Entre las distintas razas de seguidores de un club, se distinguen varias domésticas y unas pocas salvajes. Las más salvajes, cuando alguien con dinero las amansa, suelen ser agradecidas y sedentarias. El Carpanta y Anacleto de los tebeos antigüos hablaban de "hinchas", y el mismo Di Stéfano emplea el "palabro", que venía a diferenciar al aficionado educado del que no lo era.

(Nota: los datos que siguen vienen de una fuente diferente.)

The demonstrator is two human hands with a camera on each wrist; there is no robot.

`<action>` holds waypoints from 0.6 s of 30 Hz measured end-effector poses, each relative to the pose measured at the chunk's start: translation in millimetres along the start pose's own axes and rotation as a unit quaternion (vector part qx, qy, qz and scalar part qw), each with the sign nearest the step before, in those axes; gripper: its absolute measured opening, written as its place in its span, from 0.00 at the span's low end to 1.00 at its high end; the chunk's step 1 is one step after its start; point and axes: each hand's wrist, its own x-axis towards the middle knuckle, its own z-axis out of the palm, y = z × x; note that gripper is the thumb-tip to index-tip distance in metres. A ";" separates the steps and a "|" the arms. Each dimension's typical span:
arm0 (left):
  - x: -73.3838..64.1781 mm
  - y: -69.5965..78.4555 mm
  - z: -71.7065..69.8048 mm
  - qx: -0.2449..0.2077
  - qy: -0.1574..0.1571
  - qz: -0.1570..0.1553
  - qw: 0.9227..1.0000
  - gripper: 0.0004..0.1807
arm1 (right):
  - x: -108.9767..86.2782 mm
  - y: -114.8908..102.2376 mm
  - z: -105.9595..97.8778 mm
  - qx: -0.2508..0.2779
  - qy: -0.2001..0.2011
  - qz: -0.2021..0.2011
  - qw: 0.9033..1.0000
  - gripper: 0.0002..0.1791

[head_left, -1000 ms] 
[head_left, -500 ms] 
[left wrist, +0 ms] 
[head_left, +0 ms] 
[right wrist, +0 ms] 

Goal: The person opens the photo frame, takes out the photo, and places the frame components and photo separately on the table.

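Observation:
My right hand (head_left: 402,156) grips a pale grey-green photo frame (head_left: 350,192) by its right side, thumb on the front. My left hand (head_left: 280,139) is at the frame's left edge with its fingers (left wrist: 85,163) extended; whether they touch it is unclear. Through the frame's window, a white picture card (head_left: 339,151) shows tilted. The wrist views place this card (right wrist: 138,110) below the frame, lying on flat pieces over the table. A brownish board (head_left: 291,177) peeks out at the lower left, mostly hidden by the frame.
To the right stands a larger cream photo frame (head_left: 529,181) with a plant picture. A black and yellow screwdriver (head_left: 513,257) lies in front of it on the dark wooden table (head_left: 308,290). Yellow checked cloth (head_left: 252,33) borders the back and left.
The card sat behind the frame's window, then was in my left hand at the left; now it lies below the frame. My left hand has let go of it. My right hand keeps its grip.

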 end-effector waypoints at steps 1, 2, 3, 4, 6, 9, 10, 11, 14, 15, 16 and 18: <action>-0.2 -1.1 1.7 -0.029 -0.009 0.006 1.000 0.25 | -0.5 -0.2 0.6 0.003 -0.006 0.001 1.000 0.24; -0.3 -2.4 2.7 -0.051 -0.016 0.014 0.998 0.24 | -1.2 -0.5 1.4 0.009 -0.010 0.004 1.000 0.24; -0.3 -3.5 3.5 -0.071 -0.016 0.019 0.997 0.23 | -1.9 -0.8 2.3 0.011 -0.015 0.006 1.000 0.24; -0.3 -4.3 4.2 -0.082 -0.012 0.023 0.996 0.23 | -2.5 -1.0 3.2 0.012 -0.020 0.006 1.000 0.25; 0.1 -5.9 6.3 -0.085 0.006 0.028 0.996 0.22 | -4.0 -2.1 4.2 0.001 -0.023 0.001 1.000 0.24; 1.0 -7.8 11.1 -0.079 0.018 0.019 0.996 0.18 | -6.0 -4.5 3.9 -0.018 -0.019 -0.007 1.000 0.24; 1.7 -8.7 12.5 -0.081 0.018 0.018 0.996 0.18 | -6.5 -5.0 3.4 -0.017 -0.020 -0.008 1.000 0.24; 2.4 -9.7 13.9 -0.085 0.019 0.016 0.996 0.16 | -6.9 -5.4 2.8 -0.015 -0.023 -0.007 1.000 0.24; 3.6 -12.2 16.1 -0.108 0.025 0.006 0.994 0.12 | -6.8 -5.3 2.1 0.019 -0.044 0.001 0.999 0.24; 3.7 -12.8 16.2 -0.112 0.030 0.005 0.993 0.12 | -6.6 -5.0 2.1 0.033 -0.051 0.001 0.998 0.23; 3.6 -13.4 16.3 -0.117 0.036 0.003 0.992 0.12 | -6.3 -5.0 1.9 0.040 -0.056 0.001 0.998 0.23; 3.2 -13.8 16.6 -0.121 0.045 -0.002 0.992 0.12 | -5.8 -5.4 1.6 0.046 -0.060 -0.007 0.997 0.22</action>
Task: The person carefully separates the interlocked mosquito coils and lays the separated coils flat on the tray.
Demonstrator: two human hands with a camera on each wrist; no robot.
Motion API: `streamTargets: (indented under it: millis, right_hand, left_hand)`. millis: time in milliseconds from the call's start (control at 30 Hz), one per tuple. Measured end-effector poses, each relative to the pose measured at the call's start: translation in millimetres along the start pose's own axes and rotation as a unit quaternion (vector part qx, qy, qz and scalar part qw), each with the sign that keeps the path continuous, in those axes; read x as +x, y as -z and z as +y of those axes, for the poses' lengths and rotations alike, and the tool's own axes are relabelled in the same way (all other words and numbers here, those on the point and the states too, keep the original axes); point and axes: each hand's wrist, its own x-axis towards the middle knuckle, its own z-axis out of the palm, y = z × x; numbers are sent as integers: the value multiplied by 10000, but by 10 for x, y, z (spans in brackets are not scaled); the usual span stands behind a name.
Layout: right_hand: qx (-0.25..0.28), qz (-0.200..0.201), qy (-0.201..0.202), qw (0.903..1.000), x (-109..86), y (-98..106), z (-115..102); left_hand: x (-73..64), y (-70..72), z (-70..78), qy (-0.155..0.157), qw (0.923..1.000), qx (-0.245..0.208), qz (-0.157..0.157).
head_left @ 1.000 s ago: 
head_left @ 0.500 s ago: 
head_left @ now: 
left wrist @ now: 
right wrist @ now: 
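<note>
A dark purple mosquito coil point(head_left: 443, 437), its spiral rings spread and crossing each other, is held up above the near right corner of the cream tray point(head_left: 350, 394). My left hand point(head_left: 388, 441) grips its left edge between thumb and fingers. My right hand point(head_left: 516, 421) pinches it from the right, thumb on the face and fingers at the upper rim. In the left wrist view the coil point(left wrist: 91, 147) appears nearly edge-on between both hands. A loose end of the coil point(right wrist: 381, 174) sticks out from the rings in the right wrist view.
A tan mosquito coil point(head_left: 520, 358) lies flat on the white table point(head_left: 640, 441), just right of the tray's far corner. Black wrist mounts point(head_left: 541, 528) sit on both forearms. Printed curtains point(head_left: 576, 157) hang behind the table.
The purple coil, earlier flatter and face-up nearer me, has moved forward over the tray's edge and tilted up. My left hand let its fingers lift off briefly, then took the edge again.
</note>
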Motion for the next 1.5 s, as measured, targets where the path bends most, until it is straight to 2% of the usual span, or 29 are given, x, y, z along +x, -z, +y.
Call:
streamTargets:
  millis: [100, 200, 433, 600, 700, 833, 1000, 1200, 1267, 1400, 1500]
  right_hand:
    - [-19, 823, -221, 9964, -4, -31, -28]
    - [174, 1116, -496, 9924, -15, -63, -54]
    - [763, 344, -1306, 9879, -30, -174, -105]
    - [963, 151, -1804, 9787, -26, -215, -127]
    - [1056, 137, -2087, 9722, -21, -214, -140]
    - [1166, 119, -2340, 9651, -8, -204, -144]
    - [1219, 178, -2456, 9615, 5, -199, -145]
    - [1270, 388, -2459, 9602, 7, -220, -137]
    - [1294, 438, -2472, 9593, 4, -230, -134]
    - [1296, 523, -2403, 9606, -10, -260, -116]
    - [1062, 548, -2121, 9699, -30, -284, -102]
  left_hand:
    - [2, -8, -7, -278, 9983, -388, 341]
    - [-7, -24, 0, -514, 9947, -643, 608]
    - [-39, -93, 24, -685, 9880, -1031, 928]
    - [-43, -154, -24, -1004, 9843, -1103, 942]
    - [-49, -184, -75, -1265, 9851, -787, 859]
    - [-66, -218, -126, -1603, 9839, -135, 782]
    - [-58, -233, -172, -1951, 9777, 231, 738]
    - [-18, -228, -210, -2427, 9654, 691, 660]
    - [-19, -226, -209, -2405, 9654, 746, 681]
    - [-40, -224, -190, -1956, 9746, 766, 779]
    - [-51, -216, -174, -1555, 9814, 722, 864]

Luego llegaron los "supporters", que sólo podían ser ingleses, borrachos y destrozones... Y por último, los júligans, una especie de secta educada en Holanda y que empezó a proliferar en todas las ciudades y pueblos que contaran con equipo de fútbol. Se distingue al júligan del resto de aficionados de su mismo equipo por tener un rival alfa -es tiempo de berrea- al que dedica todas sus energías. Que un júligan escriba de su equipo en el Sport o el Marca no sorprende. Lo que no está bien visto es pasar de varetón -en los montes de Toledo dicen vareto, sin n- a venado de doce puntas sin perder juliganismo. Un tal J. V. Hernáez, que escribe en el Marca, desde que yo lo compro, lo que le da la gana y sin vegüenza, ha estrenado este año una sección chiripitiflaútica, para sumar y restar los puntos que los árbitros quitan y dan. Da por hecho que va a ver todos los partidos en directo, pues el lunes ya pone las adiciones y sustraciones, y por supuesto que es hombre de fiar. El Marca, el AS y ahora el Sport, son periódicos que llegan a provincias y que "educan al aficionado" sobre cómo se ha de pitar en Madrid y Barcelona. Sobre todo en Madrid. Los árbitros se juegan sus buenos dineros en el Bernabeú y el Nou Camp y procuran agradar... a los J. V. Hernáez de turno. Al Barça ya le han regalado dos puntos, porque como todo el mundo sabe los dos goles catalanes en Málaga son ilegales. Que J. V. Hernáez -doy fe de que no se sabe el Reglamento- enseñe lo que está bien o mal pitado es como hacer a Bibiana Aído ministra: un despropósito. Figo retiró del fútbol a César, central del Zaragoza, al borde del área del fondo del Bernabeú. No recibió ni tarjeta. Marc Bertrand -se fue llorando de Córdoba hace tres años- recibió tal coz de un holandés merengue que estará dos mesese de baja... A éste, el árbitro sólo le enseñó la amarilla... la misma que a Román a los diez minutos. Es norma no escrita amonestar a uno o dos defensas que visiten el Bernabéu antes del cuarto de hora... Eso no lo saben ver ni el Marca... ni el Sport. Estaremos atentos para ver hasta dónde alcanza la necedad de J. Vicente...

(*Burgalés de Gamonal afincado en la Córdoba de Lagartijo, pues no se olvide que si la patilluda cara de Frascuelo podía servir de modelo para pintar al Empecinado, para esculpir el noble perfil del Gran Capitán hubo de recurrir Mateo Inurria a la mascarilla de Lagartijo.)